▶ **WHAT YOU ARE ASKED TO DO**
Count the lines holding the string "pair" in the records, and give only the count.

▶ **TASK DATA**

[Start of section]

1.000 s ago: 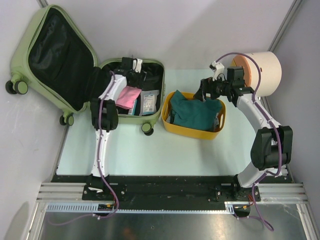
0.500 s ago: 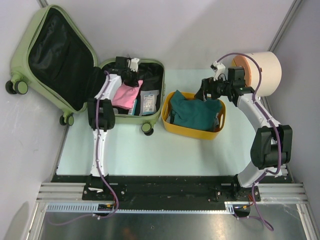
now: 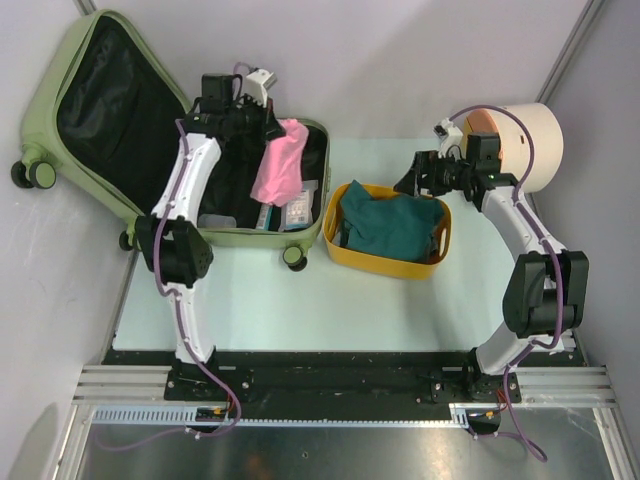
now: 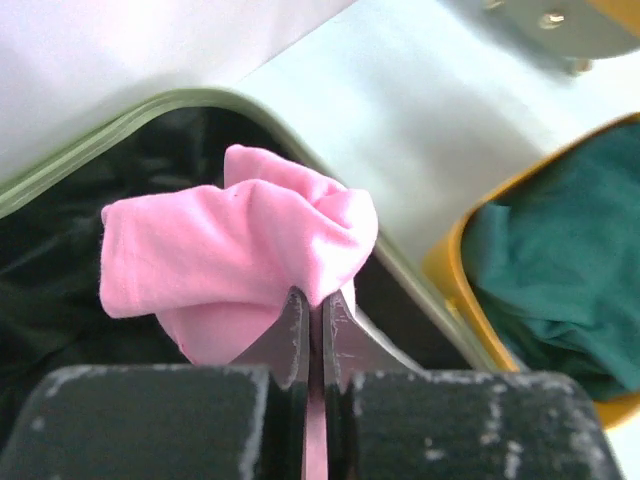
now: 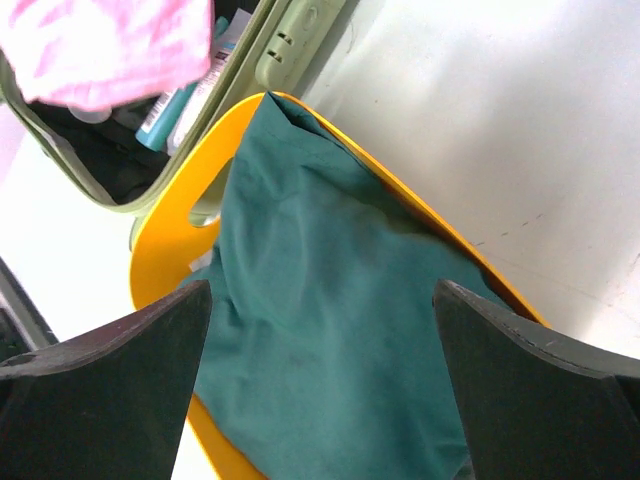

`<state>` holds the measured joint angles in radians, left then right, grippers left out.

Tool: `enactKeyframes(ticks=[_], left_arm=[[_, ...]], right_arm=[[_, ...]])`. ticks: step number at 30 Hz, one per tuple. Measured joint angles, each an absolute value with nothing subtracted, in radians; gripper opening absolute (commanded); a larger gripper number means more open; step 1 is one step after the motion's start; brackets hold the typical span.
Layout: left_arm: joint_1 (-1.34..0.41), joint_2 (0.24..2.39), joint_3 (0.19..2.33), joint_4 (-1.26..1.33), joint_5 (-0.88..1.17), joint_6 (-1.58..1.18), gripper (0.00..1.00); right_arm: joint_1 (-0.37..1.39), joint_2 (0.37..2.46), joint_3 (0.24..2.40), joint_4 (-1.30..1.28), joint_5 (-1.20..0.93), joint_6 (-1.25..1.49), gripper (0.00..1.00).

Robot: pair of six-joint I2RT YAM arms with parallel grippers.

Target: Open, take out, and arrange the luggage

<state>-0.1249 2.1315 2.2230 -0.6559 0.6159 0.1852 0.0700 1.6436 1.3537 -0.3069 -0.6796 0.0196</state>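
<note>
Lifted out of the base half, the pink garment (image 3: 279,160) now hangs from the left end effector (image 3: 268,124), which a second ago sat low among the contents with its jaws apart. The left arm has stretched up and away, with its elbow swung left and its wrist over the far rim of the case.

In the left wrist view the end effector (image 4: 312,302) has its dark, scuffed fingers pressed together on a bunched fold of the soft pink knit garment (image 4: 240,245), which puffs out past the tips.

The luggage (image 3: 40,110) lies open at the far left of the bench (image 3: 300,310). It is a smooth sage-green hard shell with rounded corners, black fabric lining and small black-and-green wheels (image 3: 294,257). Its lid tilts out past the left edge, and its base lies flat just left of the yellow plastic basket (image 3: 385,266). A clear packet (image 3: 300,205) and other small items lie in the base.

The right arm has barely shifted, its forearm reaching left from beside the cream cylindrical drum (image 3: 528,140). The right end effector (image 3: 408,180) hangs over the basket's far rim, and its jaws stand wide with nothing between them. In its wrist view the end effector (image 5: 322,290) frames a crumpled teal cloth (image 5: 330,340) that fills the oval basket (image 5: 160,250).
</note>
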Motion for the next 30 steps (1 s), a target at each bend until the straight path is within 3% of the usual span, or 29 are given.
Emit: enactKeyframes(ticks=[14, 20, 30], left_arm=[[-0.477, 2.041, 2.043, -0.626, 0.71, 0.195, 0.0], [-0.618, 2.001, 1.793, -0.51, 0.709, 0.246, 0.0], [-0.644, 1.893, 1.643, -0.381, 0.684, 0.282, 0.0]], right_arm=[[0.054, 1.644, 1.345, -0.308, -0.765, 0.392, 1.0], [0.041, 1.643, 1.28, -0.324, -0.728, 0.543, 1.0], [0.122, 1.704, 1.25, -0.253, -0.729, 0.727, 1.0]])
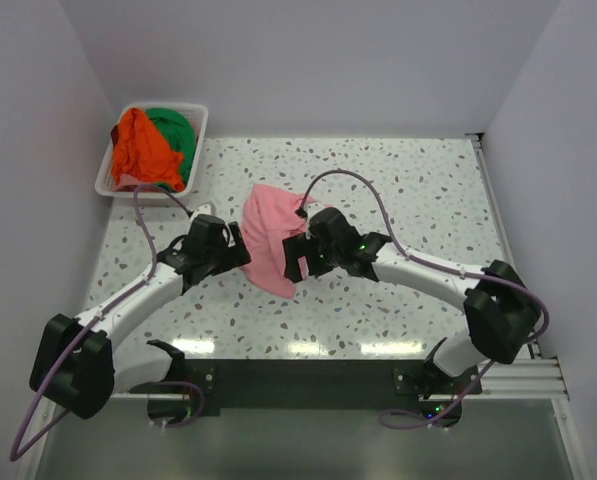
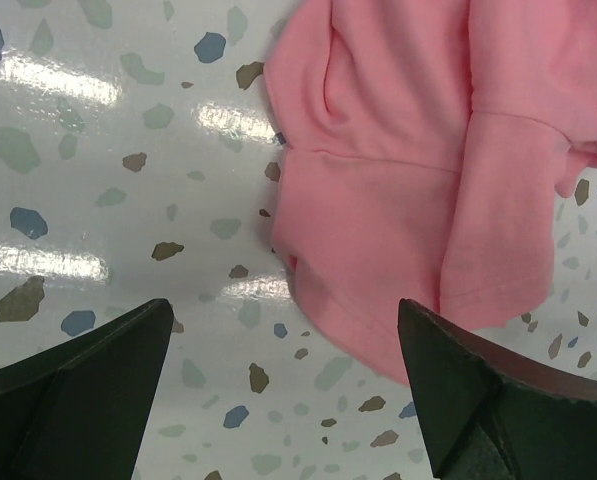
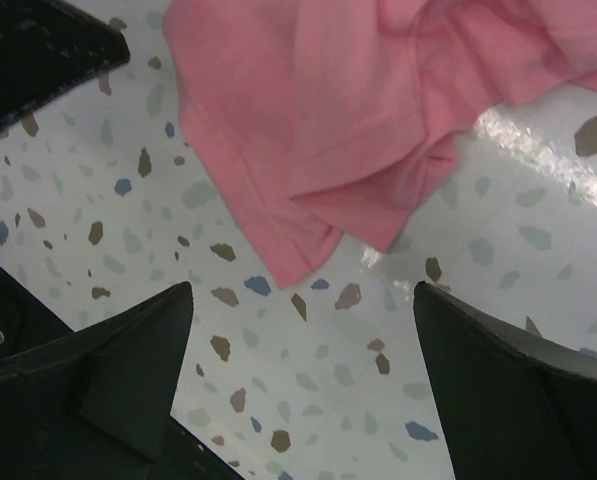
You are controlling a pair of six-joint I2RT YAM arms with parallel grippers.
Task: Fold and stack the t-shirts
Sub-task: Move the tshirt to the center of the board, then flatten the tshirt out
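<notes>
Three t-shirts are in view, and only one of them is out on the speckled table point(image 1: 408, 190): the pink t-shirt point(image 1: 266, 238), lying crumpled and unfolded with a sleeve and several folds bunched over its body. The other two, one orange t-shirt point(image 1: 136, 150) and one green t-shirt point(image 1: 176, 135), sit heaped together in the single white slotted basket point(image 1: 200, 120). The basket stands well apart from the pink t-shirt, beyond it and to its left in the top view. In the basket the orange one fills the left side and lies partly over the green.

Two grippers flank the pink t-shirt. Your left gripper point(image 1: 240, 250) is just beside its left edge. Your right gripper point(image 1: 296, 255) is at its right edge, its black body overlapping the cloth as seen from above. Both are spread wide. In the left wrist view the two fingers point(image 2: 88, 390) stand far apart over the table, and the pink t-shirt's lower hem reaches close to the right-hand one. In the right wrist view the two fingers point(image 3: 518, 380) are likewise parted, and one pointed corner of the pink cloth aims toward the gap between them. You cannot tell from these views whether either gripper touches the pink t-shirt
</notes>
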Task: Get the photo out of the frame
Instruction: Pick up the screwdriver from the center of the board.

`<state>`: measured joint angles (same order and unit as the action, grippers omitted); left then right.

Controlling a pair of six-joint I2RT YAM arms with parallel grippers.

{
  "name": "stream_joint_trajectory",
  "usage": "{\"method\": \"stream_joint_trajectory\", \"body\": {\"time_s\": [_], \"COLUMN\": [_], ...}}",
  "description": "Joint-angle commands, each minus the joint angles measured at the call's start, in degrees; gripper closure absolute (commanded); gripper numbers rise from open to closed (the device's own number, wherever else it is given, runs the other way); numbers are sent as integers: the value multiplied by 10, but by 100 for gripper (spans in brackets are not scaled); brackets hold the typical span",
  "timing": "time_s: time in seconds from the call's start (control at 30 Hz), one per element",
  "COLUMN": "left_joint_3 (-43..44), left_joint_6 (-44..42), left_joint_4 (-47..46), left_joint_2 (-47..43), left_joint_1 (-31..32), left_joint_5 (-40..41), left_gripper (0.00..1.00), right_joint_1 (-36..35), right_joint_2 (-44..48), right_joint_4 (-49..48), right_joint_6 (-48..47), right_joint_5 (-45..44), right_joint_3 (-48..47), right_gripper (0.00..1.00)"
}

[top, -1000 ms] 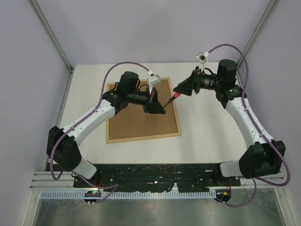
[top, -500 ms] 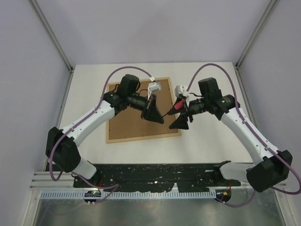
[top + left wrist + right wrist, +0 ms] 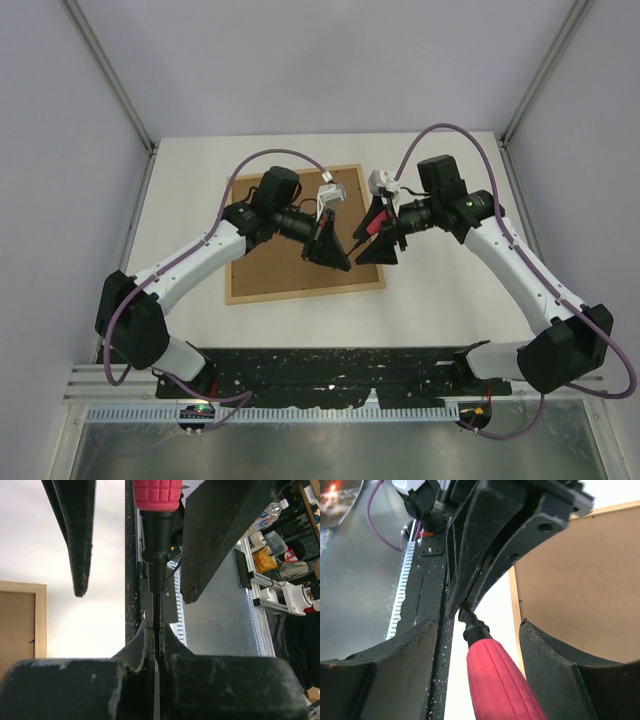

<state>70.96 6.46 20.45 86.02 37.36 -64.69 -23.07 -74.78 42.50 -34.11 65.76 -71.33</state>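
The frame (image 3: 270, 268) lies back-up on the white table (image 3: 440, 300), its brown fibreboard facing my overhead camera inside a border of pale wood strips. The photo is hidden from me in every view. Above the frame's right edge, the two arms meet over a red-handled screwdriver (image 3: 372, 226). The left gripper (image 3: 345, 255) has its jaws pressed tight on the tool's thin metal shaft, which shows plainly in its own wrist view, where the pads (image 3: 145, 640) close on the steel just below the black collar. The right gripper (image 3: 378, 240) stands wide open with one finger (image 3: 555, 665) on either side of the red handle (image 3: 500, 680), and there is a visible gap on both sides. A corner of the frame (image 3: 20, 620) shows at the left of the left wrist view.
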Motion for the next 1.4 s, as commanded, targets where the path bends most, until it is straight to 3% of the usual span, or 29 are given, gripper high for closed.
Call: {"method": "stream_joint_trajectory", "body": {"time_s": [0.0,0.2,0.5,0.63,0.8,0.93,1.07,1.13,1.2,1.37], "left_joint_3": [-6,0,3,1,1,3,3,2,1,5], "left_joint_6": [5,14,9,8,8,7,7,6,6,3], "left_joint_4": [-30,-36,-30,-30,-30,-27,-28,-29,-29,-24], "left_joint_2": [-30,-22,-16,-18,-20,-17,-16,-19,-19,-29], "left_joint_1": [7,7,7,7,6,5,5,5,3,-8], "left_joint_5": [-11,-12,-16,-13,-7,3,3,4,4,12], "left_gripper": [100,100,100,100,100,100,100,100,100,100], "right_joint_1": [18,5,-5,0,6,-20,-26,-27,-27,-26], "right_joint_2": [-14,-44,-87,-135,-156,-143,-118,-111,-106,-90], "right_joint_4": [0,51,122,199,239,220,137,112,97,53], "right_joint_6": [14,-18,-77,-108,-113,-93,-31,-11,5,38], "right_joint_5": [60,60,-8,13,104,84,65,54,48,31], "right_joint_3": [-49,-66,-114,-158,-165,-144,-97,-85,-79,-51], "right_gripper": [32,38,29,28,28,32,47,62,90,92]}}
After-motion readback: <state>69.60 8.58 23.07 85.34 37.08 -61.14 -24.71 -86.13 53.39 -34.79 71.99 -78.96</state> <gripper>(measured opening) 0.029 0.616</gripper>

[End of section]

▶ **EXERCISE SOLUTION**
3